Core Concepts: Administrative Sessions¶
Administrative Sessions provide controlled access for performing sensitive configuration changes in the Keyserver.
They enforce the “four-eyes principle” by requiring two or more administrators to authorize the session before any administrative actions can be executed.
This mechanism prevents unauthorized or unilateral configuration changes and ensures all administrative activity is transparent and auditable.
What Administrative Sessions Protect¶
Administrative Sessions are required for tasks such as:
- Creating or modifying roles
- Creating or modifying subjects
- Creating or revoking signing keys
- Changing key approval requirements for a key
These changes directly impact security boundaries and access control, so they must be protected with additional checks beyond simple authentication.
Why Administrative Sessions Exist¶
The goal is to:
- Prevent a single administrator from making sensitive changes
- Protect against compromised admin accounts
- Ensure a complete approval audit trail for administrative actions
- Reduce the risk of accidental misconfiguration
- Enforce policy even in small teams
Administrative Sessions act as a temporary "privilege window" that enables administrative actions only after proper authorization.
Administrative Session Lifecycle¶
An Administrative Session progresses through the following stages:
1. Creation¶
An administrator opens a new session via the Keyserver UI and provides:
- A session description (e.g., “Adding signing key for Product X”)
- Their own administrative credentials
At this point, the session is inactive until authorization requirements are met. As administrators implicitly authorizes themselves, sessions in test/dev systems will be active immediately as only 1 authorizers are required.
The description is permanently recorded in audit logs and helps approvers understand the purpose of the session. Also note that the Administration Session ID is logged in all audit entries and ties them together is the sessions. This Session ID can be used to search on allowing to see all audit entries for an entire session.

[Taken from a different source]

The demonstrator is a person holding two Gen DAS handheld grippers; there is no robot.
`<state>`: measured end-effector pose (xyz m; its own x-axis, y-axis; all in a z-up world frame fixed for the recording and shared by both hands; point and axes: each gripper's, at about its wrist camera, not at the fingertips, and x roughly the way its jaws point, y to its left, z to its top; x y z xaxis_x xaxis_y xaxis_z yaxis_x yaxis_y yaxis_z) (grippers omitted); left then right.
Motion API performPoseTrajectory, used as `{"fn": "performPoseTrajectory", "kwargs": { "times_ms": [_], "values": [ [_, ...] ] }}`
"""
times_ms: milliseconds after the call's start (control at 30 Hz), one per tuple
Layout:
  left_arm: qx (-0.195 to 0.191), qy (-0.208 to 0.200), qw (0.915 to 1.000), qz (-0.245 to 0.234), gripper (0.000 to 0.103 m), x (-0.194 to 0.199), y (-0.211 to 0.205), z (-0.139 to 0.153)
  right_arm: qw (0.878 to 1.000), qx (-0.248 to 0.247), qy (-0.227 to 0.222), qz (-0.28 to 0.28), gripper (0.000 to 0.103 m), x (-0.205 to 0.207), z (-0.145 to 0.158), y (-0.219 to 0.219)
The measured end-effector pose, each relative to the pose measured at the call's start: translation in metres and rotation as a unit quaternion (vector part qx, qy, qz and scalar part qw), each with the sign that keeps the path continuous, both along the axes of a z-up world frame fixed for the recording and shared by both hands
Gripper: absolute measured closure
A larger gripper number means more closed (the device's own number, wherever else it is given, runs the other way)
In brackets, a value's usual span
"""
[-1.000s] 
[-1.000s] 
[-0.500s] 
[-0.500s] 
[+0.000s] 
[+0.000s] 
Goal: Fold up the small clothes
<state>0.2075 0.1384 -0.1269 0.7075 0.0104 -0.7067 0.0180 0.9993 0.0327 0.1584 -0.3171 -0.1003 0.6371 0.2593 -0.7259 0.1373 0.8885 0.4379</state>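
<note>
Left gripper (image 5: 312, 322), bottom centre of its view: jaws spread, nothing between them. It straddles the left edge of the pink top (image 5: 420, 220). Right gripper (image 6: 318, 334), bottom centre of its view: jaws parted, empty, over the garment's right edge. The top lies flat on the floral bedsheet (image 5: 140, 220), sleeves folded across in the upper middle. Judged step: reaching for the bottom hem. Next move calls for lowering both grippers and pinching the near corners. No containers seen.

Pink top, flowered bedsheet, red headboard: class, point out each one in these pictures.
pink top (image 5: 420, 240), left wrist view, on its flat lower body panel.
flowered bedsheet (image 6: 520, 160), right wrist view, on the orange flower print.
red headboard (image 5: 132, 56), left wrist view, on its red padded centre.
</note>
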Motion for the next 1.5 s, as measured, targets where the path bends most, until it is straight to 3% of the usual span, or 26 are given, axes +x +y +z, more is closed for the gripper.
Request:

2. Authorization by Other Administrators¶
Other administrators with the appropriate roles are prompted to authorize the session.
Authorization is performed through the UI and requires no passwords or tokens beyond their normal login.
The number of required authorizers is defined during system provisioning.
Common configurations:
- Development phase: 1 authorizer (the administrator itself)
- Production phase: 2 or more authorizers (administrator plus one other)
Administrators implicitly authorizes themselves counting as one authorizer.
Once the configured number of approvals is reached, the session becomes active.
3. Performing Administrative Actions¶
While the session is active, the initiating administrator may perform all allowed administrative operations.
Examples include:
- Add, edit, or delete subjects and associate roles to subjects
- Add or modify roles
- Create, configure, or revoke keys
- Change approver requirements on keys
Only the administrator who owns the session can execute changes, even after another admin authorizes it.
4. Expiry or Closure¶
Administrative Sessions do not remain active indefinitely.
They may close due to:
- Manual closure by the session owner
- Automatic timeout after a configured duration
- Revocation by another authorizer
Once closed:
- No administrative actions can be taken
- A new session must be created to continue work
- All changes remain recorded in the audit log under session ID.
Revoking or Declining a Session¶
Before the session becomes active:
- Administrators may decline authorization
- The session cannot be used until the required approvals are collected
- The initiating administrator may modify or delete the session
After activation:
- The session may still be revoked, preventing further changes
- Completed changes remain in audit logs
- Additional actions require a new session
This ensures robust control over administrative privileges even after creation.
Auditing Administrative Sessions¶
Every session event is recorded:
- Session creation
- Authorization approvals
- Authorization revocations
- Session activation
- All administrative actions performed within the session
- Session closure or expiration
Audit logs include:
- Who authorized the session
- Who performed changes
- What changes were made
- Exact timestamps
- exact JSON payload for REST API call
- This produces a complete, tamper-resistant audit trail.
Key Differences from Operation Approvals¶
| Aspect | Administrative Session | Signing Operation |
|---|---|---|
| Purpose | Control configuration changes | Control key usage |
| Who requests | Administrators | Orderers (CI/CD) |
| Who approves | Other administrators | Human approvers |
| Scope | Roles, subjects, keys | Signing or certificate issuance |
| Duration | Minutes / manual close | Validity window |
| Requires description | Yes | Yes |
The two mechanisms are distinct but complementary.
Administrative Sessions protect configuration.
Operation approvals protect key usage.
Summary¶
- Administrative Sessions enforce multi-party authorization for sensitive configuration tasks.
- An admin creates the session with a description.
- Other admins authorize it until authorization count requirements are met.
- Only the session owner can perform administrative changes.
- Sessions expire automatically or can be closed manually.
- All activity is logged for auditing and compliance associated with session ID.
Administrative Sessions ensure that Keyserver configuration changes remain deliberate, transparent, and securely controlled.